Мария Константиновна была дома почти всегда, если не ездила к подругам, а иногда к доктору или портнихе. Порой мы с ней вместе ходили покупать продукты, и я у нее многому училась. Она вела все расчеты в доме, всегда знала, что и когда надо купить, или заказать, или подготовить. Я даже иногда мечтала, что у меня когда-нибудь тоже будет своя семья и большая квартира. Появятся детки, а я, как Мария Константиновна, буду ходить в красивом платье и делать закупки для семьи. Красивые мечты, жалко, что они не сбылись!
Профессора хозяйка называла на французский манер Пьером, это он распоряжался расходами в доме и выдавал ей деньги на все домашние нужды. Она имела к мужу такой подход, что, даже находясь порою в раздраженном состоянии, он в конце концов всё же соглашался со всеми ее просьбами, давал требуемую сумму и целовал жене руку.

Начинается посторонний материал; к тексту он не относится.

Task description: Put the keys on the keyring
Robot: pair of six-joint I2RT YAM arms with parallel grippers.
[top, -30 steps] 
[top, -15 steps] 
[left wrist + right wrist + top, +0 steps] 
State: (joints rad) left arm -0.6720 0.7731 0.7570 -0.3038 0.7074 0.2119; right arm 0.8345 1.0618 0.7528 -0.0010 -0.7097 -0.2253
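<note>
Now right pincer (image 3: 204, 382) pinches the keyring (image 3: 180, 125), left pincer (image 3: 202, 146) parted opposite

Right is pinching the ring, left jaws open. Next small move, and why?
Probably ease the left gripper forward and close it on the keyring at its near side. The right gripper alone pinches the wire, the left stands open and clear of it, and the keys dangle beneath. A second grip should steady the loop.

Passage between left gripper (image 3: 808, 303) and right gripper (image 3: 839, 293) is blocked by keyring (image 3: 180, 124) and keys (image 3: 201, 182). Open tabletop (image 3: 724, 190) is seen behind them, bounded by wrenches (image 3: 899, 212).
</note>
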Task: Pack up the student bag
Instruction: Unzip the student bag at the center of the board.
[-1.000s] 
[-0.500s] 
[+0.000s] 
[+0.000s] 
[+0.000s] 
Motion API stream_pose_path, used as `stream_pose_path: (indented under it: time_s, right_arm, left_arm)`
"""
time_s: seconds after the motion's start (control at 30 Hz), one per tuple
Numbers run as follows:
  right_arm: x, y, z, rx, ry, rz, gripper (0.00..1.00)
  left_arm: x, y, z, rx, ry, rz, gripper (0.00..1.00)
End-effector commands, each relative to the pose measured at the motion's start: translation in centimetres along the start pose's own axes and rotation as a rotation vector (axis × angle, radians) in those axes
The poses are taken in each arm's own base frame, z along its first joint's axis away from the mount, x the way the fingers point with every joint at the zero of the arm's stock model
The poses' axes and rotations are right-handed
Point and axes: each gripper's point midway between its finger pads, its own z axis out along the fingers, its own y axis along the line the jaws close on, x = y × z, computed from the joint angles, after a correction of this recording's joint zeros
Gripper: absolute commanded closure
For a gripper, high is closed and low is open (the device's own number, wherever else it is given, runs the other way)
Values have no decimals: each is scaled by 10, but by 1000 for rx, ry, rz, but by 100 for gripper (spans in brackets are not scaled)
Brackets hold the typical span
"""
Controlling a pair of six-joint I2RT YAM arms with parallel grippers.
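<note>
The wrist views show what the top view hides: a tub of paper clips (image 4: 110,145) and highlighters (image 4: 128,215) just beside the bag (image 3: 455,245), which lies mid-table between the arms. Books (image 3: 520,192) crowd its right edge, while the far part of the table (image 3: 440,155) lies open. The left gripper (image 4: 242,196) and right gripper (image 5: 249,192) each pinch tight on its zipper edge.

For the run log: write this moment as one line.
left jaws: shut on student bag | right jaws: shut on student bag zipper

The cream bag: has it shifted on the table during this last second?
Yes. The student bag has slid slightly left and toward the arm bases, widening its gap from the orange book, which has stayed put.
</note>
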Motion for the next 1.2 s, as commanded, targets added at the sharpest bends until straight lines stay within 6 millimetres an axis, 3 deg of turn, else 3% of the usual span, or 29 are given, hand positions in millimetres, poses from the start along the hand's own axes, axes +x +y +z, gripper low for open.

У меня в их доме не было определенного выходного дня, да мне и пойти или поехать было особенно некуда, только если вместе с Марией Константиновной – их дом был моим домом, и другого я не знала. Я даже не представляла себе, что может быть день, когда я просто бы ничего не делала. Правда, субботний ужин и воскресный завтрак барыня почти всегда готовила и подавала сама, а я наряжалась и шла в церковь на вечернюю службу в субботу и на воскресную литургию. Если же хозяева ехали на пикник или куда еще, то я могла одна погулять по улицам, сходить купить что-нибудь себе или гостинцы и подарки родным. Я была довольна таким распорядком, ведь знакомых у меня в городе не было, а сама заводить их я стеснялась и не умела. Правда, Вася приглашал меня пару раз пойти с ним и его друзьями на праздник, и меня отпускали. Но мне не очень понравилось: парни вели себя шумно, пили, курили, девушки как-то слишком нескромно были одеты и накрашены. Они визгливо смеялись. А на последнем вечере, когда мы ходили с братом на чей-то день рождения, один стал приставать ко мне, выпив лишку. Он пытался закрыться со мной в комнате и хватал меня везде. Но получил такой отпор – я ведь в деревне выросла и рука у меня тяжелая, – что даже Васю на помощь звать не пришлось. С тех пор я больше к его рабфаковским не ходила.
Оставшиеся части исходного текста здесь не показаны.